* **Exercise objective**
Please return each line of the listing below exactly as written.

* **Data block**
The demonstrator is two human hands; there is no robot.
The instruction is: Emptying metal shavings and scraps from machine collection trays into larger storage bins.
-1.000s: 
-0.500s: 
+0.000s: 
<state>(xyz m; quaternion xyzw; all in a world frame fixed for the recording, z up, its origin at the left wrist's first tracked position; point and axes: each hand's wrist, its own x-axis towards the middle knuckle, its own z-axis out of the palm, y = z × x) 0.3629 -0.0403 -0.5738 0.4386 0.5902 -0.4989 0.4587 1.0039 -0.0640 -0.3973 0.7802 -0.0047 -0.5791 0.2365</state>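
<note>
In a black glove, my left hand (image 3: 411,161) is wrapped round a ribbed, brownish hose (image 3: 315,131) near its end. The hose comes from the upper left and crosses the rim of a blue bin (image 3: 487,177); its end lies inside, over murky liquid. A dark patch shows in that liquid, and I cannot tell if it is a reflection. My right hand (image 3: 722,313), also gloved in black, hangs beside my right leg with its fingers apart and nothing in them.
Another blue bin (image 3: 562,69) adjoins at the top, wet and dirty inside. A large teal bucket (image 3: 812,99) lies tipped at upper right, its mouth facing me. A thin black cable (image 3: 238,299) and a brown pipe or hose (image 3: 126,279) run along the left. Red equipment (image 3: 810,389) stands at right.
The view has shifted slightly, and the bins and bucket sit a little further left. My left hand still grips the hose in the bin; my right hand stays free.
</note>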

* **Reply to the task**
The demonstrator is two human hands; there is no robot.
The instruction is: Emptying metal shavings and scraps from machine collection trays into larger storage bins.
-1.000s: 
-0.500s: 
+0.000s: 
<state>(xyz m; quaternion xyzw; all in a world frame fixed for the recording, z up, its origin at the left wrist's first tracked position; point and axes: each hand's wrist, its own x-axis towards the middle knuckle, its own z-axis out of the palm, y = z × x) 0.3629 -0.0403 -0.5738 0.4386 0.5902 -0.4989 0.4587 1.0039 -0.0640 -0.3973 0.7802 -0.0047 -0.5791 0.2365</state>
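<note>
In a black glove, my left hand (image 3: 411,161) is wrapped round a ribbed, brownish hose (image 3: 315,131) near its end. The hose comes from the upper left and crosses the rim of a blue bin (image 3: 487,177); its end lies inside, over murky liquid. A dark patch shows in that liquid, and I cannot tell if it is a reflection. My right hand (image 3: 722,313), also gloved in black, hangs beside my right leg with its fingers apart and nothing in them.
Another blue bin (image 3: 562,69) adjoins at the top, wet and dirty inside. A large teal bucket (image 3: 812,99) lies tipped at upper right, its mouth facing me. A thin black cable (image 3: 238,299) and a brown pipe or hose (image 3: 126,279) run along the left. Red equipment (image 3: 810,389) stands at right.
The view has shifted slightly, and the bins and bucket sit a little further left. My left hand still grips the hose in the bin; my right hand stays free.
</note>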

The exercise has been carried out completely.